Another consideration in reusing potting mix is the possibility that disease-causing fungal spores or bacteria or weed seeds have found their way into the potting mix over the plant’s months outdoors. “If a plant looks sickly or was underperforming in the pot, I would not reuse that potting mix,” Adams said.

“If the plants were vibrant and vigorous, I’d be more likely to reuse it.” What you do will depend on your judgment of the condition of your plants and potting mix at the end of the growing season, your budget and how much you are willing to gamble.

The Arboretum, which has extensive container plantings that are centered on small trees and shrubs, repots them all in fresh potting mix each year. At home, Adams takes more chances.

“If you’re going to reuse potting mix — which I do, because I’m cheap — you have to mix it and replenish it,” Adams said.

She stirs up old potting mix with a combination of fresh potting mix and sifted homegrown compost. “I would only use a quarter to a third of old potting mix to at least two-thirds of new material,” she said.

Don’t use mushroom compost or any other product containing manure, she said, because it contains too much nitrogen, or chicken litter, because it has too much phosphorus.

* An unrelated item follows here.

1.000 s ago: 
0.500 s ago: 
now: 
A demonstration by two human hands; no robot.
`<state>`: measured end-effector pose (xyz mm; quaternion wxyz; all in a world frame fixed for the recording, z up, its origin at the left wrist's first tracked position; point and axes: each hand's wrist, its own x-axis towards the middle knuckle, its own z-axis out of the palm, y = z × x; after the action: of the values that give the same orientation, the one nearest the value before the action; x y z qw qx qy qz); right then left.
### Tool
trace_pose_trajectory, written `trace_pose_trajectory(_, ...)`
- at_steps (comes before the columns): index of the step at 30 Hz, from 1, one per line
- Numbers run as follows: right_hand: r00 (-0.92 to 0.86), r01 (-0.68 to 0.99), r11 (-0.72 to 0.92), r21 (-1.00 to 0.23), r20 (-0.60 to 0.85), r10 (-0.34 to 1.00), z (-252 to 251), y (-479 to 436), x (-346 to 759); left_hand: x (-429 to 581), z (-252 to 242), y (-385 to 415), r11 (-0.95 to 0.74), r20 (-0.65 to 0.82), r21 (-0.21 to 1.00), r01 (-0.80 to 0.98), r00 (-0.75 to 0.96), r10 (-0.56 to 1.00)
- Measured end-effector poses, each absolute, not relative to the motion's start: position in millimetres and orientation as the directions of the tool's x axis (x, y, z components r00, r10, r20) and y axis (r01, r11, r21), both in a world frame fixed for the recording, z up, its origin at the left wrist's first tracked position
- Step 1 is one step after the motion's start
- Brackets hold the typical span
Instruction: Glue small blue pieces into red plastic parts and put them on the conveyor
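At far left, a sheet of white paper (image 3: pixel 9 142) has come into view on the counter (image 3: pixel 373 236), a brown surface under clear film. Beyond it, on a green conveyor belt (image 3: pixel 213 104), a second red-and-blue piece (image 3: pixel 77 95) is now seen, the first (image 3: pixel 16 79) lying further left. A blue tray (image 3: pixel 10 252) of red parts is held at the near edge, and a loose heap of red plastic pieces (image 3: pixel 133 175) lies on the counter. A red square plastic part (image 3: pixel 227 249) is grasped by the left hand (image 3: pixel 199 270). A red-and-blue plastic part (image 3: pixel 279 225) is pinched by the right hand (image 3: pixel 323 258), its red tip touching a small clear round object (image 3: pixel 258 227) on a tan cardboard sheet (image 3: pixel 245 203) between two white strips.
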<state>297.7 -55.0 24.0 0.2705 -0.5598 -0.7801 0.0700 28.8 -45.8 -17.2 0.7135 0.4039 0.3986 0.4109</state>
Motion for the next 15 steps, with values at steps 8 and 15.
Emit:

To duplicate the effects of potting mix with added fertilizer, add slow-release fertilizer in spring. Check the label to make sure organic fertilizers don’t contain manure.

What can you do with all the potting mix you don’t reuse? Unless you have reason to think it contains disease organisms, she said, “you can just scatter it in your garden or under trees as a light mulch or add it as a little organic matter to your soil. It’s already composted.”